YOUR INSTRUCTIONS :: From the first line of the records through the line containing "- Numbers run", retype every line exactly and nothing else.
*** DATA TO EXAMINE Section Begins ***
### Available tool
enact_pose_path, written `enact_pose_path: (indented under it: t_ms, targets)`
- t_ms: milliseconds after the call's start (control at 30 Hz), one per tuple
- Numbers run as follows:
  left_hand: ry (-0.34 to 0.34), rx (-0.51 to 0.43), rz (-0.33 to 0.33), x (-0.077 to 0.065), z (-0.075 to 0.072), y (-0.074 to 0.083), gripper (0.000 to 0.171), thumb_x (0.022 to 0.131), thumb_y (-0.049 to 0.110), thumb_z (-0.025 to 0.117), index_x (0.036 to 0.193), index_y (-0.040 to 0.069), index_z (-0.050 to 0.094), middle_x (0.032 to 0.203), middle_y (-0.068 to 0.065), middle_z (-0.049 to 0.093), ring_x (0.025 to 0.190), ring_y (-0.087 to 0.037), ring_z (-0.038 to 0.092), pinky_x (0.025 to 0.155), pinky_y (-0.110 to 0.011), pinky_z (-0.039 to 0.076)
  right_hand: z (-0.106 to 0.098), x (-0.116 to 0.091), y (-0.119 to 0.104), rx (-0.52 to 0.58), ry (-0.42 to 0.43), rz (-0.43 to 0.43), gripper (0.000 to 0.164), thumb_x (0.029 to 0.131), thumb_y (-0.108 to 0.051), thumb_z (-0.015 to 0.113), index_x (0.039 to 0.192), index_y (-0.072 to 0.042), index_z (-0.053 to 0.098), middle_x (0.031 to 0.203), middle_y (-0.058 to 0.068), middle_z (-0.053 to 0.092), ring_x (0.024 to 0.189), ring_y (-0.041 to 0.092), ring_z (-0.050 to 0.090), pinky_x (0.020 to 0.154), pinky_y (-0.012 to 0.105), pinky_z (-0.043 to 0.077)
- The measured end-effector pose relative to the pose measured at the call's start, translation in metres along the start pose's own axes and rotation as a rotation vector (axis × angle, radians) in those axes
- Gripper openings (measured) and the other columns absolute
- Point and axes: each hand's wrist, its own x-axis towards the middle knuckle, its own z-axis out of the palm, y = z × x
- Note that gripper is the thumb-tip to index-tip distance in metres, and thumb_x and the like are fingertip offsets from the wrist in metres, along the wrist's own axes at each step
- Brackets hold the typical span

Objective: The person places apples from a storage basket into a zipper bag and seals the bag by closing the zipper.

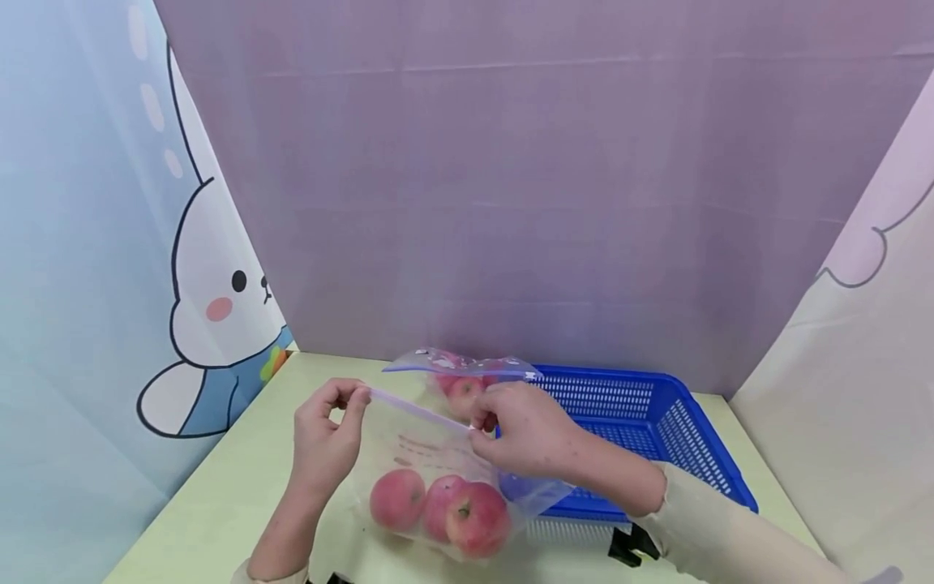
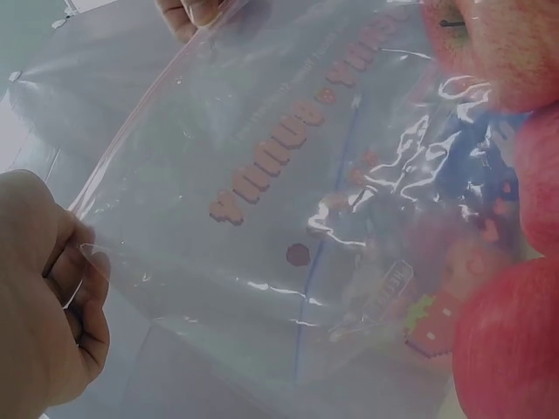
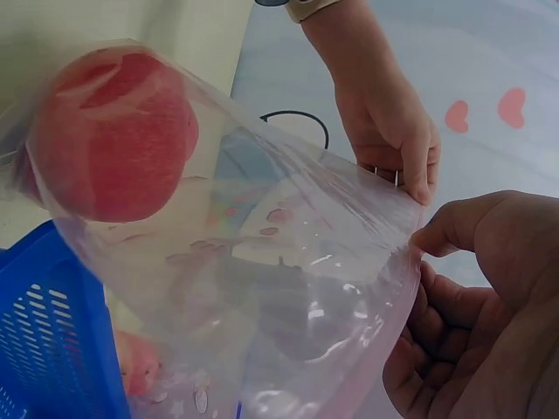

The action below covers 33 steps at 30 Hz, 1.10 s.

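Observation:
A clear zip bag [image 1: 430, 442] with printed lettering hangs upright between the two hands, its pinkish zip edge along the top. At its bottom lie three red apples [image 1: 477, 519]. The left hand [image 1: 326, 442] pinches the bag's top left corner between thumb and fingers. Further right along the same edge, the right hand [image 1: 531, 430] pinches the zip strip with thumb and forefinger. In the right wrist view, a red apple [image 3: 113, 135] shows through the film. Printed letters [image 2: 271, 166] run across the bag in the left wrist view.
Behind the held bag lies a second zip bag [image 1: 416, 359] with a blue zip and apples [image 1: 464, 396] inside. A blue plastic basket [image 1: 653, 389] stands to the right on the pale yellow table [image 1: 219, 495]. Curtains [image 1: 569, 178] enclose the back and sides.

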Motion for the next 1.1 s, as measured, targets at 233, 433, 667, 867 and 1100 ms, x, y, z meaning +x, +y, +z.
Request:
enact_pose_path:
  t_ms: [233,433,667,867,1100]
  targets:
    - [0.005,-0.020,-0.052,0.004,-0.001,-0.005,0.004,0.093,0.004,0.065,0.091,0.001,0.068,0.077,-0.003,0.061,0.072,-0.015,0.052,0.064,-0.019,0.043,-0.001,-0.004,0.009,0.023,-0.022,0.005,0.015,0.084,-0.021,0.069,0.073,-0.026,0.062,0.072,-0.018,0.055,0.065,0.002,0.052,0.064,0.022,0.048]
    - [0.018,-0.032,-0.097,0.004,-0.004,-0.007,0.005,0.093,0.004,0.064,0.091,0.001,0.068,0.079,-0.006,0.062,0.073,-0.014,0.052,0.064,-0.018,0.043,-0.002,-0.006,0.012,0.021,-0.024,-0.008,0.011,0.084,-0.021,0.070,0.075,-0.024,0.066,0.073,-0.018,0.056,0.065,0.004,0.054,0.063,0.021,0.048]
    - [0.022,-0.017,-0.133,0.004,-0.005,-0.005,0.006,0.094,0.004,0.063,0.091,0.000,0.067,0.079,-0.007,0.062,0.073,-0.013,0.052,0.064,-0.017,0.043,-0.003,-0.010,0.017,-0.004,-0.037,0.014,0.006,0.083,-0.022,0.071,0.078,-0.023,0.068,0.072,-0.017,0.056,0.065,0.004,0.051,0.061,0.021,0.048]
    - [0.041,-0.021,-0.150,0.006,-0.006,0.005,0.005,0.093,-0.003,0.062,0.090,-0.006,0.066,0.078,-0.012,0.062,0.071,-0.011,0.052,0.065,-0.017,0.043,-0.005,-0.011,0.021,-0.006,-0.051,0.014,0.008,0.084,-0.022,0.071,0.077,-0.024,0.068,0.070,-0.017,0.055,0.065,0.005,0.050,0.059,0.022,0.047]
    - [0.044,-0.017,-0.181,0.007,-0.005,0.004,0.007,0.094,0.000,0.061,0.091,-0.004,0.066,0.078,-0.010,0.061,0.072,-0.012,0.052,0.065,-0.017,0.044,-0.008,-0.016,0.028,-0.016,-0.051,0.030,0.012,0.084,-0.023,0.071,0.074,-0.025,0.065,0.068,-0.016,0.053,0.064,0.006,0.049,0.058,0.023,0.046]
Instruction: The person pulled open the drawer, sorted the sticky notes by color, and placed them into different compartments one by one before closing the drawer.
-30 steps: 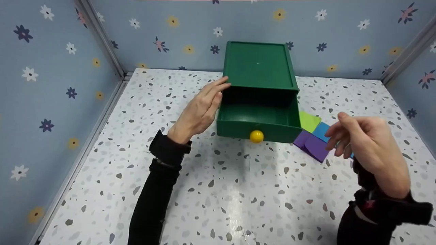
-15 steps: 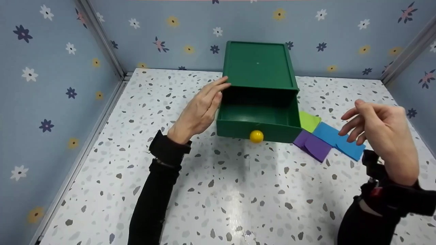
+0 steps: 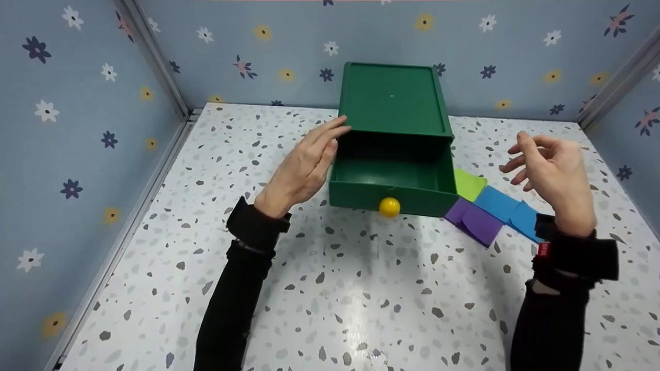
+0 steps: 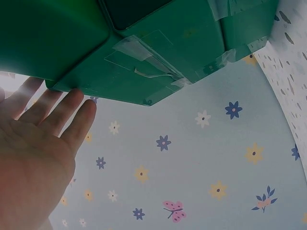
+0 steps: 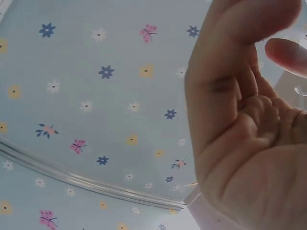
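Observation:
A green drawer box (image 3: 392, 98) stands at the back of the table with its drawer (image 3: 361, 196) pulled out. A round yellow knob (image 3: 390, 207) sits on the drawer front, and the visible inside holds nothing. My left hand (image 3: 301, 172) lies with extended fingers along the box's left side, fingertips touching its front top corner; the left wrist view shows these fingers (image 4: 79, 120) against the green wall, with clear tape on the box. To the right, my right hand (image 3: 557, 172) hovers above the table with loosely bent fingers and nothing in them.
Right of the drawer lie flat pieces on the table: lime green (image 3: 469, 184), purple (image 3: 475, 221) and blue (image 3: 497, 203), partly overlapping. My right wrist hides part of a further blue piece (image 3: 525, 220). Flower-patterned walls (image 3: 289, 41) enclose the speckled table (image 3: 309, 309).
My right hand has moved up and away from the coloured pieces, first rightward, then slightly back left, uncovering the blue ones. My left hand and the drawer box have stayed put.

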`<state>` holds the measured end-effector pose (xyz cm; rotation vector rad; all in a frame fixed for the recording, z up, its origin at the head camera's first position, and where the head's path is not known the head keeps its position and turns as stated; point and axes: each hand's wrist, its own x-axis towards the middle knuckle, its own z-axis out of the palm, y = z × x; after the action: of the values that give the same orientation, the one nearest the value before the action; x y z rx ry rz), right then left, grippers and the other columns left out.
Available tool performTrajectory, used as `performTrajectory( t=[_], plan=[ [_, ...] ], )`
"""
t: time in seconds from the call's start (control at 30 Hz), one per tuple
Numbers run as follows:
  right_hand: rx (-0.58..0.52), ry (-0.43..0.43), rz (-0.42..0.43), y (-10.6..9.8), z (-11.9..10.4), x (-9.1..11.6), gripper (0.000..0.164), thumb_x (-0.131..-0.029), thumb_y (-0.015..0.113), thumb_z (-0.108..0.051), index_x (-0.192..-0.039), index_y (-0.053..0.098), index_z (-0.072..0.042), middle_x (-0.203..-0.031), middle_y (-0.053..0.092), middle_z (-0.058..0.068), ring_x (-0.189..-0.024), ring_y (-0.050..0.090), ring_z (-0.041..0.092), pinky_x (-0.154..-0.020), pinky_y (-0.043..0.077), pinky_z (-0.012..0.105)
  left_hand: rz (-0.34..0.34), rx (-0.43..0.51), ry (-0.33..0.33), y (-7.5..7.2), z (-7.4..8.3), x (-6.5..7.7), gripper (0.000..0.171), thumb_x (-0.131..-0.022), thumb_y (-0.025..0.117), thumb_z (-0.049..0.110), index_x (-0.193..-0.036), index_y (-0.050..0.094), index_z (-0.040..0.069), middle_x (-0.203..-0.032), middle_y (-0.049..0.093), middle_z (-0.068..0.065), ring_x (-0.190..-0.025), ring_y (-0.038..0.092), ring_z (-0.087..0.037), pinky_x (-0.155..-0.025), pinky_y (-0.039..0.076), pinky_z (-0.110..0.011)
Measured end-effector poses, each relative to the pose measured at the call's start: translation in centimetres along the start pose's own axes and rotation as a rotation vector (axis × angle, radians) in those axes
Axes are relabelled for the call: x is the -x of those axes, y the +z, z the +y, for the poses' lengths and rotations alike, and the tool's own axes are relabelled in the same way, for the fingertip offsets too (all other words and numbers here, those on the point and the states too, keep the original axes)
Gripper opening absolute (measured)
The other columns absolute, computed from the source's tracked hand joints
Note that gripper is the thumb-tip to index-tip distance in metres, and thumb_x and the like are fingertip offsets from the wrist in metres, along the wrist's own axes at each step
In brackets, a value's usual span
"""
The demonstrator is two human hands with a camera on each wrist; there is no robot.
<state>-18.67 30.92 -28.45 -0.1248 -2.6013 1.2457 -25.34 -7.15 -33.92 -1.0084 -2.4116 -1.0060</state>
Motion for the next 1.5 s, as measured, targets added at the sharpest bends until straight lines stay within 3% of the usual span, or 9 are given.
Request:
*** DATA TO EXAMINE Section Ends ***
RESULT ::
### Available tool
enact_pose_path, written `enact_pose_path: (indented under it: t_ms, targets)`
- t_ms: milliseconds after the call's start (control at 30 Hz), one per tuple
- Numbers run as follows:

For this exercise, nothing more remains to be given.